Ler para os outros quando não lhes apetece ler...

«Aqueles dias de horror tinham sido um sismo que num ápice abrira e fechara uma fenda do inferno na superfície clara da sua vida.» Natália Correia, A Madona.

À minha frente, Felizmente Há Luar, de Luís Sttau Monteiro. Será que vou reler esta peça para os outros, uma peça escrita em 1961 e representada pela primeira vez em 1969 e finalmente apresentada em Portugal em 1978? Uma peça que vi representar em 1978! Uma peça que já vi representada, pelo menos, uma dezena de vezes, pela Malaposta, pela Barraca...?
Ler para os outros quando não lhes apetece ler! Ler para os outros, quando haveria tanto a dizer sobre 1961, sobre a Guerra colonial e os movimentos de libertação, sobre a literatura e a emancipação dos povos, sobre o lusotropicalismo e a lusofinia,  sobre Brecht, sobre a PIDE, sobre a censura, sobre Humberto Delgado, sobre a maçonaria, sobre a Igreja Católica, sobre a ocupação estrangeira, sobre a perda de soberania, sobre o despotismo e a liberdade, sobre a traição, sobre Carlos César, o encenador! Ler para os outros quando estes preferem não o fazer?
Já não me apetece ler para os outros porque de mim só querem meia dúzia de frases feitas! Ler cansa-me e dizer ainda mais! Dizer uma qualquer receita para o sucesso imediato...
Em vez de ler, procuro quem leia por mim, e registo:  Traços épico-brechtianos na dramaturgia portuguesa, O Render dos Heróis, de Cardoso Pires, e Felizmente há Luar!, de Sttau Monteiro, por  Márcia Regina Rodrigues.

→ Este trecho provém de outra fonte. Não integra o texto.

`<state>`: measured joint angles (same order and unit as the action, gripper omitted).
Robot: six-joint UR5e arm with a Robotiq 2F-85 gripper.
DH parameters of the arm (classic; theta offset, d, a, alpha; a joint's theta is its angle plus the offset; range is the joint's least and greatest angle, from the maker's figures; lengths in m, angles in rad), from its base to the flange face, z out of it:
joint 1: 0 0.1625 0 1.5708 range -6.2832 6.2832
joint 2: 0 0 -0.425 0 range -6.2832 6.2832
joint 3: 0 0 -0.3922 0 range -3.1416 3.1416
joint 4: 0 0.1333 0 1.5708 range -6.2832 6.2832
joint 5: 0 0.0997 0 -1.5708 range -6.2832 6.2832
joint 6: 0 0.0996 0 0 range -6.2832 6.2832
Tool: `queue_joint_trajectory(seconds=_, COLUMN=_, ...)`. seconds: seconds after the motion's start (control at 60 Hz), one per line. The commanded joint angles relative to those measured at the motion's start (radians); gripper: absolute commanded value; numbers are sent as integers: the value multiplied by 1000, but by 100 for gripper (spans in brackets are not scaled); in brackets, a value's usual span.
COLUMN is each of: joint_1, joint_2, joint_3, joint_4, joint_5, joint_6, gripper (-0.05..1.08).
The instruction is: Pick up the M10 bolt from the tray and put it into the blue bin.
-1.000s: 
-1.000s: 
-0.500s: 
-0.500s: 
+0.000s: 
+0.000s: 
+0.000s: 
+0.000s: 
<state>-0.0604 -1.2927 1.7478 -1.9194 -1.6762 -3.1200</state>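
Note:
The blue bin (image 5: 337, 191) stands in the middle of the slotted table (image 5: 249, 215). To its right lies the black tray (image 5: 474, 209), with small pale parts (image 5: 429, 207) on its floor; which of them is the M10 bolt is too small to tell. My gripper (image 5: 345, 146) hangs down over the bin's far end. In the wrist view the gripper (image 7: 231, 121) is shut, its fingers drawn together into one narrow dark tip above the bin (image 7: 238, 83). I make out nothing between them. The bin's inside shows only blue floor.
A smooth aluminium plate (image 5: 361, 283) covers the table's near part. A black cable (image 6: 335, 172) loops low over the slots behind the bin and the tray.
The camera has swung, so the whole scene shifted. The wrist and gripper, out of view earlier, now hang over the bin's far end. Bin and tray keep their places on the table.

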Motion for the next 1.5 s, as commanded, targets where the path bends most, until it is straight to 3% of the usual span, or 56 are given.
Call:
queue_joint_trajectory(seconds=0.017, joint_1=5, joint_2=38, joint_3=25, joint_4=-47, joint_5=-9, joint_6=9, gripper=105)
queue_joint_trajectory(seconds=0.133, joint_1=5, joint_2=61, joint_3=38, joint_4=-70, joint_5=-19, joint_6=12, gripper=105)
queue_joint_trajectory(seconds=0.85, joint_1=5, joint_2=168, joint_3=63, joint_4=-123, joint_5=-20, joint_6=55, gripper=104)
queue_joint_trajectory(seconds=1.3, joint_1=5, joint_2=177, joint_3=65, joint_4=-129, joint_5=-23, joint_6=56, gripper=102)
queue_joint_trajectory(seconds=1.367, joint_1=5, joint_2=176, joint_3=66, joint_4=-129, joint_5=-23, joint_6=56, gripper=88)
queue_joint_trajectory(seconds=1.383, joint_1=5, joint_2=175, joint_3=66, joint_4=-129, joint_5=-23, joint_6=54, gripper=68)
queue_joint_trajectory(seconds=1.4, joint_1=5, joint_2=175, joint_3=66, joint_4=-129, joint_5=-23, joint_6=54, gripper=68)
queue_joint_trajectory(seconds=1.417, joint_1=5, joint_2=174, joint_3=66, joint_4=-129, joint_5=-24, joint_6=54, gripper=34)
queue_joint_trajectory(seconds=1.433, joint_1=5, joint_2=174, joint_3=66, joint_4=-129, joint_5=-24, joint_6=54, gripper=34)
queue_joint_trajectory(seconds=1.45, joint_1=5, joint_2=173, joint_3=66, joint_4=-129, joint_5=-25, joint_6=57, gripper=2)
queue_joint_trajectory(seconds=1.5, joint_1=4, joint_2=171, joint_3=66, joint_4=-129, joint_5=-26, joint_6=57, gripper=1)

A cada passo se encontra um académico capaz de me substituir com proveito. Temo, todavia, que o não queiram ler...
Ao contrário do que se apregoa, lê-se cada vez menos, sobretudo, diz-se muito menos. E porquê? Porque já ninguém quer ouvir! A não ser a voz das sereias e dos sátiros! 

Hoje, o que me apetece é interpretar o sentido das palavras daquele ministro que se diz tolerante com os velhos militares e os velhos políticos, que ele respeita pela ação pretérita mas não pelo que dizem. 
Sempre desconfiei que a tolerância era uma forma de cinismo e este aguiar nem tira a máscara.    

3.11.13

Ler a tristeza

Há anúncios sobre tudo, até sobre seguros. Mas não há seguros contra os riscos provocados pela leitura de um livro triste.
Os livros do meu país são tristes, todos! E querem que os jovens os leiam, eles que se acham alegres e sedutores.
Os mais obedientes ainda ousam iniciar a leitura, mas acabam por desistir porque não suportam a leitura de livres tão tristes. Alguns confessam a desistência, e, pesarosos, procuram uma explicação, mas a tristeza sufoca-lhes a palavra. São genuínos, estes jovens, chegando a ter pena do professor...
Há muito que não encontro um leitor que compreenda a tristeza que percorre os livros de Miranda, Camões, Bernardim, Vieira, Garrett, Herculano, Nobre, Cesário, Camilo, Pessanha,  Eça, Aquilino, Pessoa,  Brandão, Florbela, Almada, Miguéis, Sena, Rovisco, Belo, Agustina, Alberto, Saramago...
Há muito que não encontro um leitor que compreenda que a tristeza não é uma propriedade dos livros. A tristeza existe em nós, portugueses! Existe em nós desde que partimos... para a Índia.
A sorte destes jovens é que ainda não descobriram que, também, eles são portugueses!    

2.11.13

Ler a estranheza

A "rotina" é a expressão do hábito de seguir sempre o mesmo percurso. Na verdade, trata-se de uma  palavra proveniente da francesa "route". A estranheza inicial desapareceu completamente e pode afirmar -se que, de certo modo, amamos a rotina.Vem isto a propósito da motivação para a leitura, para a escolha de um livro pelos alunos do ensino secundário. 
Apesar do ministério da Educação ter definido um corpus de leitura, constituído por obras de referência, muitos alunos fogem dele como o diabo da cruz.
De preferência, não leem e caso sejam "obrigados", procuram obras cujo mínimo que delas se pode dizer é que são estranhas. Estranhas na língua, na distância temática, geográfica e até temporal. 
Em termos temáticos, a maior estranheza é que não equacionam qualquer problema. Em termos geográficos, raramente, a ação se situa na Europa. E quanto ao tempo, o preferido é o futuro e, por vezes, um passado tão inverosímil que chego a pensar que a humanidade já terá sido extinta...
E há ainda um aspecto que não devo ocultar: as obras escolhidas vêm rotuladas de "best-seller" e foram todas escritas em tempo recorde.
Para o caso de ainda haver por aí um jovem que procure uma obra estranha na língua, na distância temática, geográfica e até temporal, mas que o possa ajudar a conhecer melhor a adolescência no mundo rural, as raízes do Portugal provinciano e atual, a relação com a terra, a pujança da língua, a seriedade do trabalho do escritor, aconselho-o a ler Cinco Réis de Gente (1948), de Aquilino Ribeiro.